# My 2013 Chevy Cruze, also known as my red rocket



## Cruzin4ABruzin1 (Jul 31, 2015)

Hey guys and gals I have really only spent time on this forum reading posts and trying to find out the best parts to buy for my cruze. Well I have finally found sometime to post some pictures about the build I have going on. First thing and only thing I don't have a picture of is my K&N typoon intake. Everything else I have pictures of in someway. I want to start off by saying you should always purchase AEM products. They are built in America by quality parts and they will never fail you or feel poorly built.

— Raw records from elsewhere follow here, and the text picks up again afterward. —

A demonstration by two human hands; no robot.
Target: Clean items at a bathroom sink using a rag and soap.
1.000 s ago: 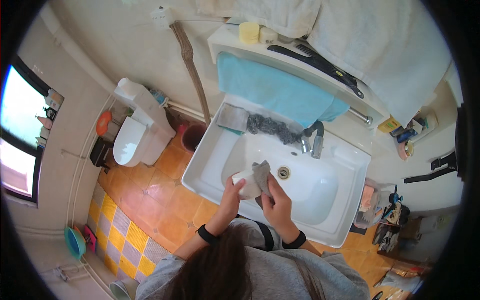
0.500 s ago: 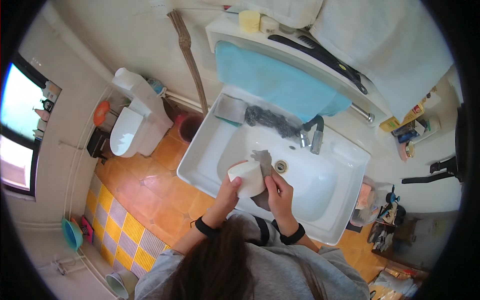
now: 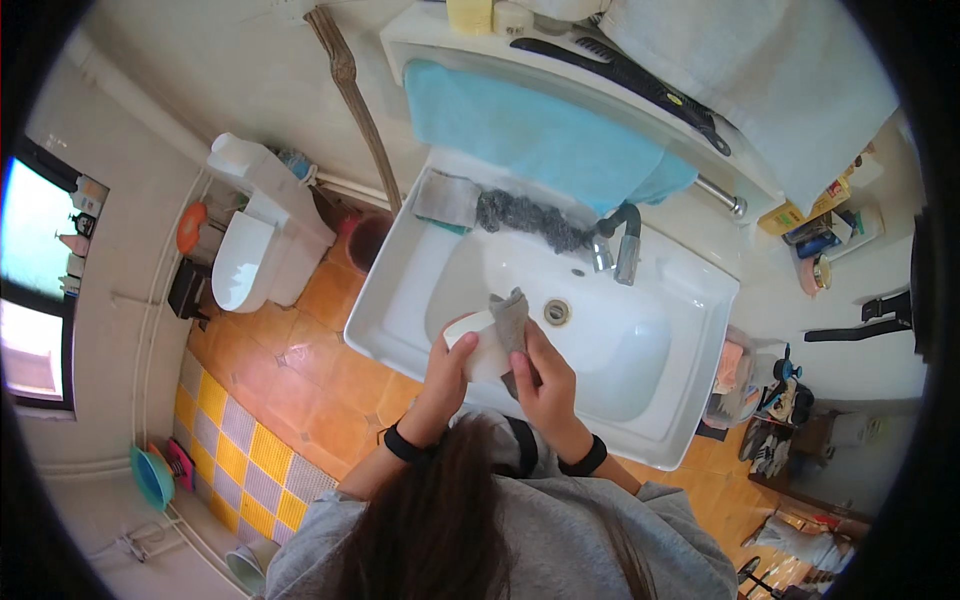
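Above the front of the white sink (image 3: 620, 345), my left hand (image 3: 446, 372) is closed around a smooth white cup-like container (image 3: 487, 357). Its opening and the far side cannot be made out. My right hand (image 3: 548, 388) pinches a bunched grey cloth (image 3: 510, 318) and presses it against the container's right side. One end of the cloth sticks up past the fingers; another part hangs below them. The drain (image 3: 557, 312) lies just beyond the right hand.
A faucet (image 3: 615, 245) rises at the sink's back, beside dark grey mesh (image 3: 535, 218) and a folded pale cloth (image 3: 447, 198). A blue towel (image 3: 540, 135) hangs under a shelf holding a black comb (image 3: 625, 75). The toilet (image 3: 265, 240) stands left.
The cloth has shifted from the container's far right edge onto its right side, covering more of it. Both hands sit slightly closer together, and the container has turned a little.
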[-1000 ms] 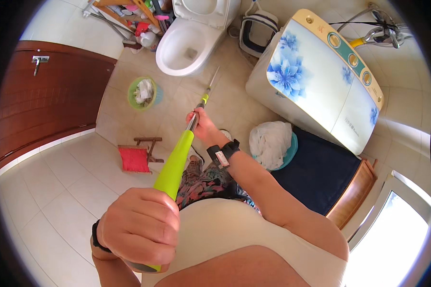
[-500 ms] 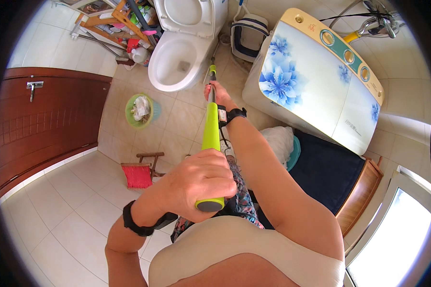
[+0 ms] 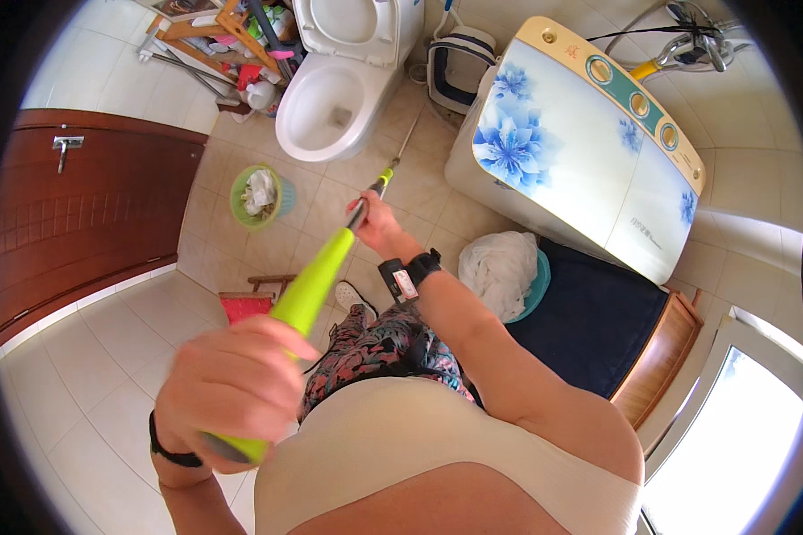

The AEM products I have on my car are a AEM air/fuel ratio gauge because I am running methanol and I wanted to be able to keep an eye on my Air/Fuel ratio to make sure my tune doesn't have me running my car to rich. My second product I have by AEM is a methanol system. I currently have it set to spray at 8 psi and fully spraying at 21 psi. Another great feature of this product is being able to have an LED light near my speedometer to let me know when it's spraying or when it's having issues. My other installs on my car is ZZP catless down pipe and mid pipe. This gives the turbo so much more sound even though it's under the car you can really hear it in tunnels and whenever you are next to walls or larger vehicles. Behind my ZZP parts I have a 2.5 inch pipe with a magnaflow muffler. To have this all run together I have a trifecta tune. Let me know what you guys think!


----------